TASK GOAL: In the entries below, begin at the line that has "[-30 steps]" and stop after the line that has "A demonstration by"; output those lines exactly, leaving out pictures.

Collection entries:

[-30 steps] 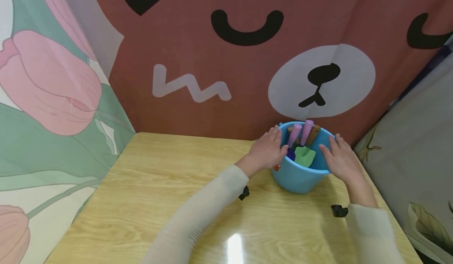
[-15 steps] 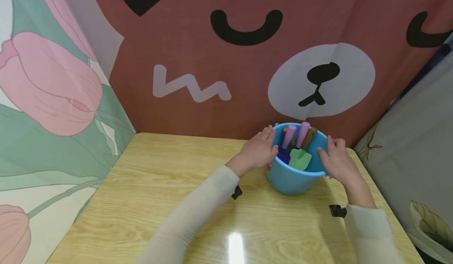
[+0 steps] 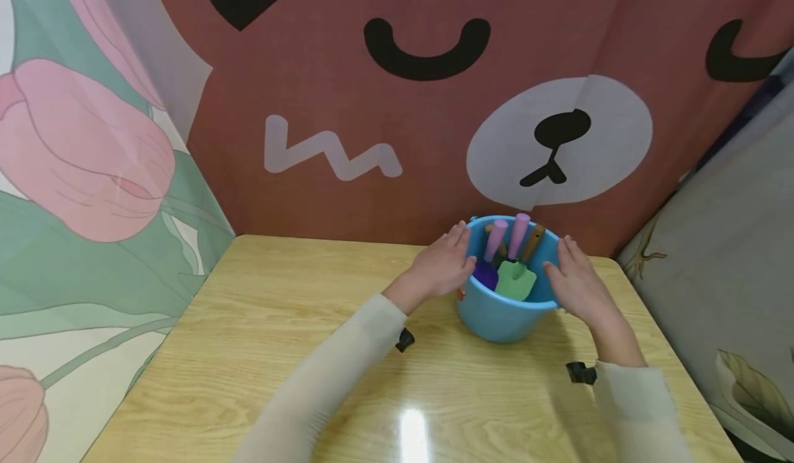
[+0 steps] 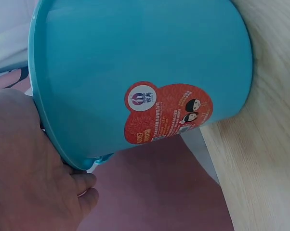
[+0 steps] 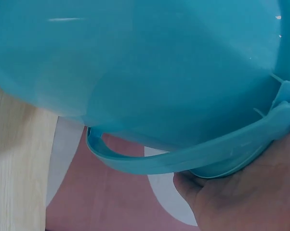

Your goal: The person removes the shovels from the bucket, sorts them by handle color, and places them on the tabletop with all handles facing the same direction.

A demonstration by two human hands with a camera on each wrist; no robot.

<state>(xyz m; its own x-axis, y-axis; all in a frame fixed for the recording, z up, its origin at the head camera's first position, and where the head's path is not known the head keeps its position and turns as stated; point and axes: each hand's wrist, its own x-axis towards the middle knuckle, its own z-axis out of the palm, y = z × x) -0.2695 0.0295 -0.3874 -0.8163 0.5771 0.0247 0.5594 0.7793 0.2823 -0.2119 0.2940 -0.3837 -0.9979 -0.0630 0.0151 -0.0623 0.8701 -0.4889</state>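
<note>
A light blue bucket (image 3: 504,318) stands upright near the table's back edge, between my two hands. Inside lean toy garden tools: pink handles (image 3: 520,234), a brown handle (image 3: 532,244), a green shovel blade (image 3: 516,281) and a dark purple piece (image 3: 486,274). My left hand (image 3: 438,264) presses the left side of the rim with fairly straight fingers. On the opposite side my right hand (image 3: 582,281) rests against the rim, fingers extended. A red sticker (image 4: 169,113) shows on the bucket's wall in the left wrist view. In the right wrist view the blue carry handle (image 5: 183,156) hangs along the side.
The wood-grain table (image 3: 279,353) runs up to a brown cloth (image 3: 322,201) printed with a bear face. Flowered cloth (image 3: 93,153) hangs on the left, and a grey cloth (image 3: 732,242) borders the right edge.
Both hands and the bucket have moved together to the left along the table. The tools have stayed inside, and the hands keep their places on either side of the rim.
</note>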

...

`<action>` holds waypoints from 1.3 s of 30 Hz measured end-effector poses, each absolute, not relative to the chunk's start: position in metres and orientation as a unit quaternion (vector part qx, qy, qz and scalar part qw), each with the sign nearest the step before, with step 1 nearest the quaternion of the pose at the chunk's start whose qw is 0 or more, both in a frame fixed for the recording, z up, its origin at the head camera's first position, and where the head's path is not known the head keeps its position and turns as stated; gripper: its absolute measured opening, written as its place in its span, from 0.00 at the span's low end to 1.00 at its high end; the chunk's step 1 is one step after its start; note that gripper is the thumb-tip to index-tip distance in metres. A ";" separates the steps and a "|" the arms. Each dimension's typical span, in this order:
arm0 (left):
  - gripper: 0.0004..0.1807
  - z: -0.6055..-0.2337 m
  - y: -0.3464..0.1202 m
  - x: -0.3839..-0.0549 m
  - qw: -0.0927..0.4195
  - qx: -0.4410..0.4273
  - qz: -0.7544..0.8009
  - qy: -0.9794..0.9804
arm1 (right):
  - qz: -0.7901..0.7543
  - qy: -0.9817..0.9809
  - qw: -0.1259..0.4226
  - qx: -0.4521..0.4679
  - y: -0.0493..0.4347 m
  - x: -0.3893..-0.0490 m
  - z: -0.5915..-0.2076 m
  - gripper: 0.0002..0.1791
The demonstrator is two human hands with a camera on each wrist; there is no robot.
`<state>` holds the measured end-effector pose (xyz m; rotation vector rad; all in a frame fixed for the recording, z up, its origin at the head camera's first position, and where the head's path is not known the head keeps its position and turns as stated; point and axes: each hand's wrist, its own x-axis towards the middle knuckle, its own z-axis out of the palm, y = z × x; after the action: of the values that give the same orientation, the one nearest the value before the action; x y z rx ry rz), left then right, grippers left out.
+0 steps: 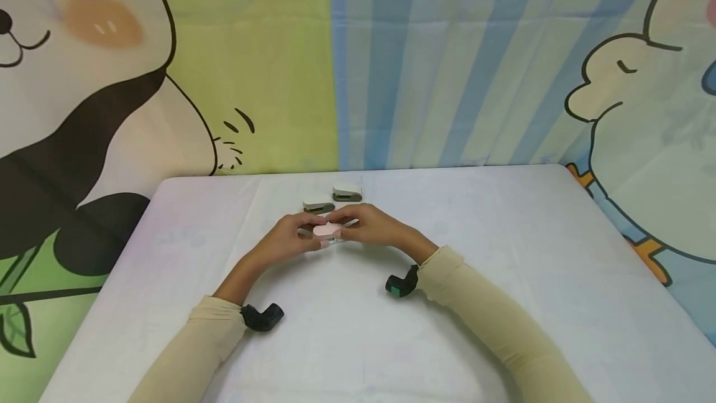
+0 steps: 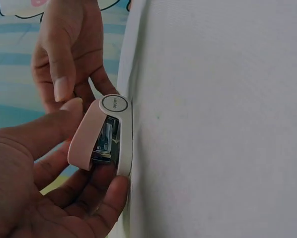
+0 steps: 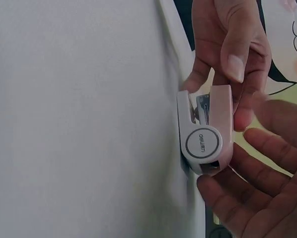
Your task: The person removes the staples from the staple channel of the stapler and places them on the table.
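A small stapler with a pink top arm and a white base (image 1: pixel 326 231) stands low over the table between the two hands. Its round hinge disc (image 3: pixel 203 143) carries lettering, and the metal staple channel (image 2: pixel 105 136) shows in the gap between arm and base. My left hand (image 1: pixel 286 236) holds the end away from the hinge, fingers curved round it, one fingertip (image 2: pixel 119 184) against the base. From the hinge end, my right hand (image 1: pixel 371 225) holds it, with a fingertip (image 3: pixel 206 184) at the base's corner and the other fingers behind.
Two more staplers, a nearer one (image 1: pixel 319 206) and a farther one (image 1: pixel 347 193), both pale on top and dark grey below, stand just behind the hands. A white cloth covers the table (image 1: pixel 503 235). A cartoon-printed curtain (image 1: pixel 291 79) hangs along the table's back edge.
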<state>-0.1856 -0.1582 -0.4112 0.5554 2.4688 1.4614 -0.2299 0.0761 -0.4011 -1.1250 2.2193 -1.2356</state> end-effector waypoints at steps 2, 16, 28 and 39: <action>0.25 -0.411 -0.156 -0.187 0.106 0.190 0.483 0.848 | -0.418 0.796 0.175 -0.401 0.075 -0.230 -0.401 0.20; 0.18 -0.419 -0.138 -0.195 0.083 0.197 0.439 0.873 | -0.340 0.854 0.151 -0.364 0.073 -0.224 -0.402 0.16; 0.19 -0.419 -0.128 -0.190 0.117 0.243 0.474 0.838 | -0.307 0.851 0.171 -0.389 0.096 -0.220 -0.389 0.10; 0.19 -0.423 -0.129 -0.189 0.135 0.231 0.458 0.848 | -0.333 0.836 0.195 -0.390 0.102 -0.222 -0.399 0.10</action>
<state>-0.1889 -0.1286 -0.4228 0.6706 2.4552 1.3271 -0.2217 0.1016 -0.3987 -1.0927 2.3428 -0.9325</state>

SOLUTION TO THE EXERCISE:
[-30 steps] 
[-15 steps] 
[+0 steps] 
[+0 steps] 
[+0 steps] 

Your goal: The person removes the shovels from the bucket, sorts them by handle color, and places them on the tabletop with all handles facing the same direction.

A demonstration by two human hands with a camera on each wrist; no robot.

This exercise requires no further answer.